How better to kick off the new Turnrow Book Discussion Group than with a novel born out of this very land and told by a compelling new voice in Mississippi letters? Jonathan Odell, a Mississippi native whose novel The Healing was a surprise bestseller in 2012, will be here this Wednesday, May 20, to sign and read from his new novel, Miss Hazel and the Rosa Parks League. We'll be discussing the novel at our inaugural book club meeting on June 4, but we encourage you to come out this Wednesday at 5:30 p.m. to meet the author and hear him speak about the book.
Much of the novel's action takes place in Greenwood and the surrounding area, so we asked Jonathan to illuminate us on his inspiration for the setting. He generously delivered this account:
Even though I'm from the piney barrens of South Mississippi, when decided to write a novel about my home state, my fascination lay up north in the Delta, the place James Cobb calls "the most southern place on earth." I began by taking off several weeks a year to drive from Minnesota down the Memphis, and then enter the most mystical, magical and historic region of the entire country. I never used a map. I would spend days just driving mile after mile, taking thousands of photos and purposely getting lost so I could drive up to a complete stranger's house, black or white, ask for directions and then strike up a conversation about this land they inhabited. And believe me, Delta residents, whether planter or sharecropper, love to tell stories about home. Many of the people as well as their stories went into the book. (To view a few of the photographs I took, here's the link. I had this special background music composed to match my own experience of driving the land.)

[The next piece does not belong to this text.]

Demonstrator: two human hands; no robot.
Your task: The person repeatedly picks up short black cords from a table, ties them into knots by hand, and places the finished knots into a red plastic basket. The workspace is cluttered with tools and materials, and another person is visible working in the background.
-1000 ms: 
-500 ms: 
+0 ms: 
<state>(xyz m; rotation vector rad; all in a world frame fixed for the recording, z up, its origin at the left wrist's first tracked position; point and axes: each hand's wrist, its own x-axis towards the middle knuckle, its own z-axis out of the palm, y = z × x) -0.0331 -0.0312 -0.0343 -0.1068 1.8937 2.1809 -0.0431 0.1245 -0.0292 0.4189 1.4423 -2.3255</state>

As for finding a specific town in which to place my characters, it wasn't until later, quite by accident, that I turned off Highway 82 and found myself in one of the most enchanting, picturesque towns in Mississippi. I had never even heard of Carrollton and figured it had to be one of Mississippi's best-kept secrets. It was such a contrast to the flattened out places I had been exploring! Splendid homes, filled with history from the earliest days of Mississippi statehood were nestled like gems in the winding lanes. I knew this had to be my literary town and has served as such in all three novels, and will in the fourth as well. When I read the lovely memoir, Landscapes of the Heart, by Carrollton's illustrious literary citizen Elizabeth Spencer, I was sold.
I rechristened Carrollton "Delphi," for the site on Mount Parnassus home to the ancient oracles sought out by travelers the world over for a glimpse into their futures. It fit, because each of my major characters arrive in Delphi, Mississippi, for the same reason, to seek out a new future.
My fictional county, Hopalachie, is actually the combined counties of Leflore and Carroll. It roughly translates from Choctaw as "to calm the waters."
I'm eternally grateful to the proud Mississippians for providing me the most interesting array of characters with whom any author has been blessed. I only hope that through my imperfect prose, they can sense the love I have for their home.